## Requirement
Read the lines below. Copy out any that hold the string "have".

##### Provided data #####

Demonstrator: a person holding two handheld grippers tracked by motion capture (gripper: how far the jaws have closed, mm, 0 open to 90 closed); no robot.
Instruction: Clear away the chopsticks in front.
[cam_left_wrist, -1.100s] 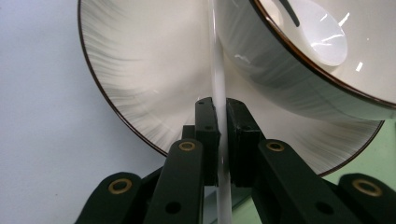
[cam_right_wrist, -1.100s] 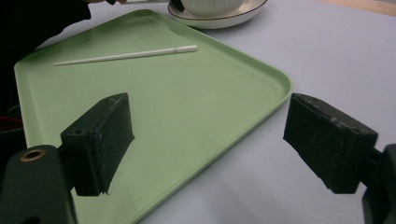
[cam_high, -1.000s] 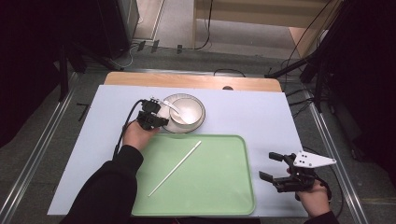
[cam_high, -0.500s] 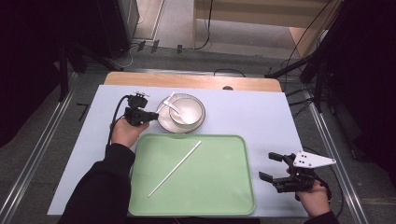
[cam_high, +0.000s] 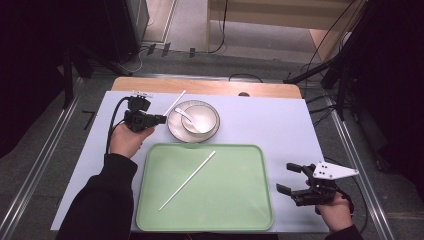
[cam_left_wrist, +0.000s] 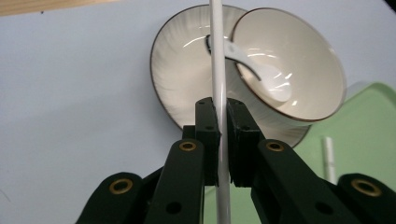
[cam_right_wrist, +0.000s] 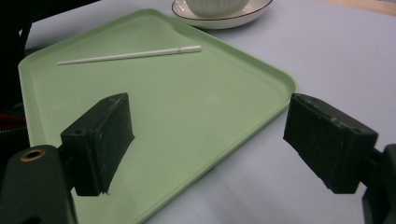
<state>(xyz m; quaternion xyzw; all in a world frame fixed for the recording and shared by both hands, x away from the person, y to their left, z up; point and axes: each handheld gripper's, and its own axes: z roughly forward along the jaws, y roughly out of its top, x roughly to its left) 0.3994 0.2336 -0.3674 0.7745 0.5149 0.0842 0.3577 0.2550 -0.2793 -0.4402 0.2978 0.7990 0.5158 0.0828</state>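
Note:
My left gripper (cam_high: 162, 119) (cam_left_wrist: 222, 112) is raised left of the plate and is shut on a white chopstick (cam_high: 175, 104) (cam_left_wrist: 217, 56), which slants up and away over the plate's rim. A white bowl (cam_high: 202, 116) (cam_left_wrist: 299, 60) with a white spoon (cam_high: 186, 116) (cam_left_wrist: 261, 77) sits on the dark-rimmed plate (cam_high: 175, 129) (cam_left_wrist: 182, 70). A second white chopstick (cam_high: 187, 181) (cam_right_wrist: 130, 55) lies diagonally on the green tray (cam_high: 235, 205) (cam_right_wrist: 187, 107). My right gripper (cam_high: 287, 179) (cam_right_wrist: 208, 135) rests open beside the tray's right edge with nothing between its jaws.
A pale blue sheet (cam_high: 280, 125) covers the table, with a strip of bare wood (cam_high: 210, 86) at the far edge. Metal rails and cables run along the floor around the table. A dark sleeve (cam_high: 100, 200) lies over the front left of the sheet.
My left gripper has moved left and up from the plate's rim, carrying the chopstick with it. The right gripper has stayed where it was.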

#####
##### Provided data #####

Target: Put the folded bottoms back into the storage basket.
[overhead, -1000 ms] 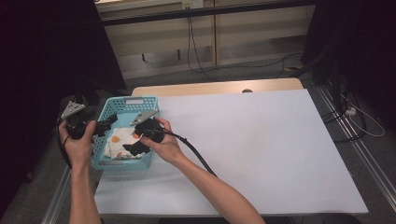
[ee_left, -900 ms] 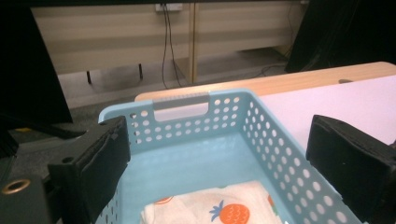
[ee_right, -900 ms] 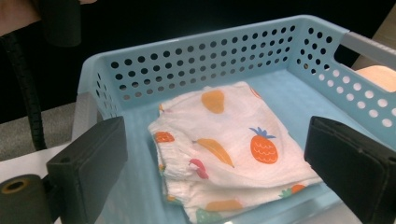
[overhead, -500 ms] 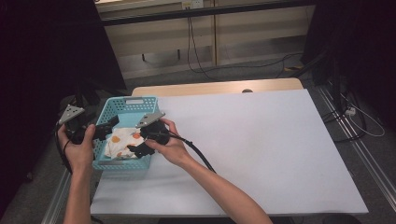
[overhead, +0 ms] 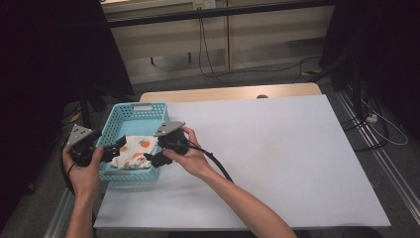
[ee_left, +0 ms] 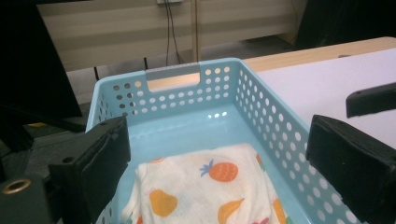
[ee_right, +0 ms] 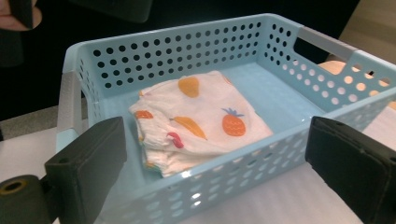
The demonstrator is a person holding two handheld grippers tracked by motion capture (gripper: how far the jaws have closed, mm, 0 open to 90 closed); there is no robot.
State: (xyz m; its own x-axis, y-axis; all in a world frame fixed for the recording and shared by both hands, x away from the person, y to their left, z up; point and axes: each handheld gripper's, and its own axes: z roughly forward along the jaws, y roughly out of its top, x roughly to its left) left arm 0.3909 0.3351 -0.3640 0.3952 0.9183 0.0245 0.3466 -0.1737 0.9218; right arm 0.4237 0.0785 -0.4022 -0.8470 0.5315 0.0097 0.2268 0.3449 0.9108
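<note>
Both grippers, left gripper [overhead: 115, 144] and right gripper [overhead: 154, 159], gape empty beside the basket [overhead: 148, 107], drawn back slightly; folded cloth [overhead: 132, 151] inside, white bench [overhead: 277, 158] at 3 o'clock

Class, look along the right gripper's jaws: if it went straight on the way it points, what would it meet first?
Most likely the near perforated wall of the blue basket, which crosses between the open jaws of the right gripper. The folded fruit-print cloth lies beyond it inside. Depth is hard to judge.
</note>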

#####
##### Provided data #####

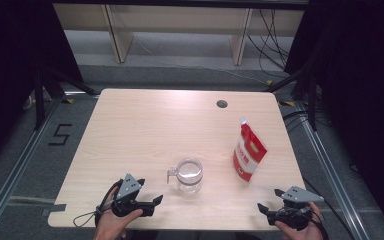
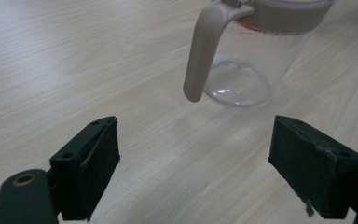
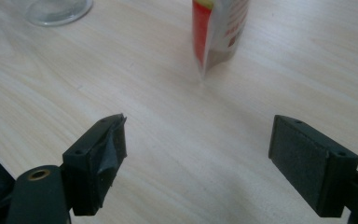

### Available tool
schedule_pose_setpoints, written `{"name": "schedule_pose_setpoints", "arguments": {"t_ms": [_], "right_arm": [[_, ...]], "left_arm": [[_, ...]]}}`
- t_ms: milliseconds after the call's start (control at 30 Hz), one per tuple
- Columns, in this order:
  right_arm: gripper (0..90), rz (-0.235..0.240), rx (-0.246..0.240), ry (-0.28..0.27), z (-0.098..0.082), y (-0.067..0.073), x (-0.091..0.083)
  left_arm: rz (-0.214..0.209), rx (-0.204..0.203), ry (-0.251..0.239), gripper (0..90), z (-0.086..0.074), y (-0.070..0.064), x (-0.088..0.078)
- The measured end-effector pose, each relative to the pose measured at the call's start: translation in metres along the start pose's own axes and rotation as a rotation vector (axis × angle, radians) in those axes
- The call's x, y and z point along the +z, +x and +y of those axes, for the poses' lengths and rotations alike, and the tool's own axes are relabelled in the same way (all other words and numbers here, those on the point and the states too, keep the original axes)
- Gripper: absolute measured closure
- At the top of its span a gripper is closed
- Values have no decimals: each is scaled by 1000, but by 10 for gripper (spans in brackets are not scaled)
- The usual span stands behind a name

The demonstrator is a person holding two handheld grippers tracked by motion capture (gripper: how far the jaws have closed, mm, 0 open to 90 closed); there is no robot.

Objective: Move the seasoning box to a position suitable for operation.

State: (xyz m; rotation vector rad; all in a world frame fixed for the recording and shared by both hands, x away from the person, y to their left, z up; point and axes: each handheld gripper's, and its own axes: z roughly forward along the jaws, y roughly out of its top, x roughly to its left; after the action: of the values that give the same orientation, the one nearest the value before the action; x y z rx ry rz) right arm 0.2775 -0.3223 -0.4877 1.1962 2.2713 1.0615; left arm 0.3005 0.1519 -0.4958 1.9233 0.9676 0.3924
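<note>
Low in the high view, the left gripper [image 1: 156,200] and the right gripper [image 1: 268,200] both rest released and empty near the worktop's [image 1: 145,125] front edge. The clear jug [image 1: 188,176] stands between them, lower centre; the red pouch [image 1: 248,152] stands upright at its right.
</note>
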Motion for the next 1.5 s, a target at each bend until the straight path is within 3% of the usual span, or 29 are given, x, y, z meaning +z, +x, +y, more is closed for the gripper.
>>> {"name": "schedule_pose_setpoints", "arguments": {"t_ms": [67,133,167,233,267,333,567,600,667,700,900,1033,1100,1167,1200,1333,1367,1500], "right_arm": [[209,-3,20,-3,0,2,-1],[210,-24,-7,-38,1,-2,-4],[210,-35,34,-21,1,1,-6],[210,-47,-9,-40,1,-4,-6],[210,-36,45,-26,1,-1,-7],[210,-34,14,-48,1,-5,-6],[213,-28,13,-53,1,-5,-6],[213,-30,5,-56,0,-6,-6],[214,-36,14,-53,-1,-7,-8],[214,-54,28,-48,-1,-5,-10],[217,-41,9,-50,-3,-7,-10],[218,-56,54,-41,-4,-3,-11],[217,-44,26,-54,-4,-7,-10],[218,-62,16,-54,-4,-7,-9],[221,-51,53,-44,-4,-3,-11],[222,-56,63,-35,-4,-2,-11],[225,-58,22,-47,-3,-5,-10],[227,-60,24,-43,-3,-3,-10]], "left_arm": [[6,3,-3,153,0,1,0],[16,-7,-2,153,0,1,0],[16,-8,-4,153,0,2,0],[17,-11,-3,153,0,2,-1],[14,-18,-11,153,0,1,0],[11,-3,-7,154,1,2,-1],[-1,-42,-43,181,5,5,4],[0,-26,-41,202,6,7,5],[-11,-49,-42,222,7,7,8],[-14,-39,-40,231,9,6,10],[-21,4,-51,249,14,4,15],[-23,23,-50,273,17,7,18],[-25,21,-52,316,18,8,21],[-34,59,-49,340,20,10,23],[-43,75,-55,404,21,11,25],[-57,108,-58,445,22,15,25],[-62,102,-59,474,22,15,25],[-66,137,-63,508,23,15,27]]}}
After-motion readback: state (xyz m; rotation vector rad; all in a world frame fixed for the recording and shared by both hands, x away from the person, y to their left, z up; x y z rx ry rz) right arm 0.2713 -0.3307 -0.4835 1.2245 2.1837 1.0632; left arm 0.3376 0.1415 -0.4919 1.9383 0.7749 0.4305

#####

## Answer for this exercise
Demonstrator: a person holding two handheld grippers tracked by motion capture (gripper: how far the jaws have closed, mm, 0 open to 90 closed); no robot.
The demonstrator is a person holding two handheld grippers tracked by motion capture (gripper: how far the jaws have closed, mm, 0 open to 90 closed); there is no robot.
- Values have no decimals: each is scaled by 1000, but by 10 for gripper (spans in brackets are not scaled)
The demonstrator is a person holding two handheld grippers tracked by motion capture (gripper: how far the jaws have closed, mm, 0 open to 90 closed); there is no robot.

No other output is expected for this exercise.